I was typing the following sentence in Microsoft Word:

This theme is outlined more nuancedly in this novel.

but it marked the word "nuancedly" as being non-existent.

I did a search on Google and only found ~300 results of this word. On The Free Dictionary, there is no record of the adverb of "nuanced", either.

So, is "nuancedly" indeed not an existing word? I do believe one can put "-ly" after any adjective to make an adverb, but this case confuses me a little bit.

  • As always, it depends what you mean by 'word'. Commented Dec 16, 2011 at 12:23
  • @Barrie England: That's a good point. I meant to ask whether it is correct English.
    – pimvdb
    Commented Dec 16, 2011 at 12:27
  • nuance is found more in recent use (C18 <French, more popular since C20) while nuanced is of much more recent origin, it seems. As for nuancedly, the word sounds rather difficult to comprehend.
    – Kris
    Commented Dec 16, 2011 at 12:30
  • @pimvdb: 'Correct English' prompts a similar question.
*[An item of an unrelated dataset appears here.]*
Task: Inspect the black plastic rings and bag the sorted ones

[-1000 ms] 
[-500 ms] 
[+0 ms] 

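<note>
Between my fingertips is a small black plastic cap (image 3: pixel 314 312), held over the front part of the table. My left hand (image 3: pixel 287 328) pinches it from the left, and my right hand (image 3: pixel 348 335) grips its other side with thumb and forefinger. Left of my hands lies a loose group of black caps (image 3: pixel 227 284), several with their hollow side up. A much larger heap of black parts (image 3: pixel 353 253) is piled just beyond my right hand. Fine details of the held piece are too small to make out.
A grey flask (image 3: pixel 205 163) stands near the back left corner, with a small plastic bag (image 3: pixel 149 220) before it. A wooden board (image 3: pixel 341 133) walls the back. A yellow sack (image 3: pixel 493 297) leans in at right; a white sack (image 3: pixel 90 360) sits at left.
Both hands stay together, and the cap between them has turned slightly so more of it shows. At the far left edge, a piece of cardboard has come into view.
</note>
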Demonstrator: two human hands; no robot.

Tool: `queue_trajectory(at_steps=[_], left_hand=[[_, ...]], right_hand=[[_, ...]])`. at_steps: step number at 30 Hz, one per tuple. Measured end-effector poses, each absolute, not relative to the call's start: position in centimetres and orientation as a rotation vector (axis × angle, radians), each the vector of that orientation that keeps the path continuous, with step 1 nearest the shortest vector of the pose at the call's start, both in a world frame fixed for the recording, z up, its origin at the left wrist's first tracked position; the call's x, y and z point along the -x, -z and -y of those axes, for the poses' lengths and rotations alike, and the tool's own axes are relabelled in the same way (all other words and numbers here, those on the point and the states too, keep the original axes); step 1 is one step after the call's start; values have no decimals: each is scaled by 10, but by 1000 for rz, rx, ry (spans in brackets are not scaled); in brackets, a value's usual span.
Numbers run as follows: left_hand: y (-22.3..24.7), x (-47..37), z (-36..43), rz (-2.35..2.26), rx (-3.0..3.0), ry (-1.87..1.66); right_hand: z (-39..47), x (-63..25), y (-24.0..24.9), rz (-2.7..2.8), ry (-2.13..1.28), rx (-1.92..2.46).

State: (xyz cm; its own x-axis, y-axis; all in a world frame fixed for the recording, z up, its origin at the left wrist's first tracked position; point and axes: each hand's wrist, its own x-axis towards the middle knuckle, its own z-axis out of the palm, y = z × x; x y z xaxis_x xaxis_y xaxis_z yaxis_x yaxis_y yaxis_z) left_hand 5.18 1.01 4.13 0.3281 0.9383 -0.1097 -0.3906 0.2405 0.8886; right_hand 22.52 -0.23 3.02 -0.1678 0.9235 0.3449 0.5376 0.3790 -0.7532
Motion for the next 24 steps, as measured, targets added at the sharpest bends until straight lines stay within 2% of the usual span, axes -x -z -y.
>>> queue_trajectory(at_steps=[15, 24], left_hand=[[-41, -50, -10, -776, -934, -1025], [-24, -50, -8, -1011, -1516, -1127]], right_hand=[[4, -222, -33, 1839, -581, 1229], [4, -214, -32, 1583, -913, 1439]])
As for 'nuancedly', all I can say is that I've never heard of it, and that it isn't in the dictionaries I normally use. Commented Dec 16, 2011 at 12:38
  • 1
    It "is a word", in that it's made up of English words and affixes combined in an understandable way. But for some reason, adverbs made up of a word ending in "-ed"+ly usually sound extremely strange and contrived - I can't think of a single one that is commonly used - so people don't use them.
    – alcas
    Commented Dec 16, 2011 at 13:57

5 Answers 5


You're probably thinking of the general rule:

Adjective + '-ly' = Adverb

taking a noun modifier and converting it to an adjective or verb modifier. If X is the adjective, then 'X-ly' means 'in an X manner'.

Some examples are quick -> quickly, careful -> carefully.

But rules aren't perfect. 'fastly' is not a word, 'brownly' and 'sevenly' are not words.

Also, just because there is the possibility that a rule could apply, other forces can come in to play. In English (and in most languages), the sequence 'tl' is ... inopportune (hard to pronounce for adult speakers). Even if the adverb construction made semantic sense, the construction of adding '-ly' would still not be felicitous sounding and people would tend to avoid it.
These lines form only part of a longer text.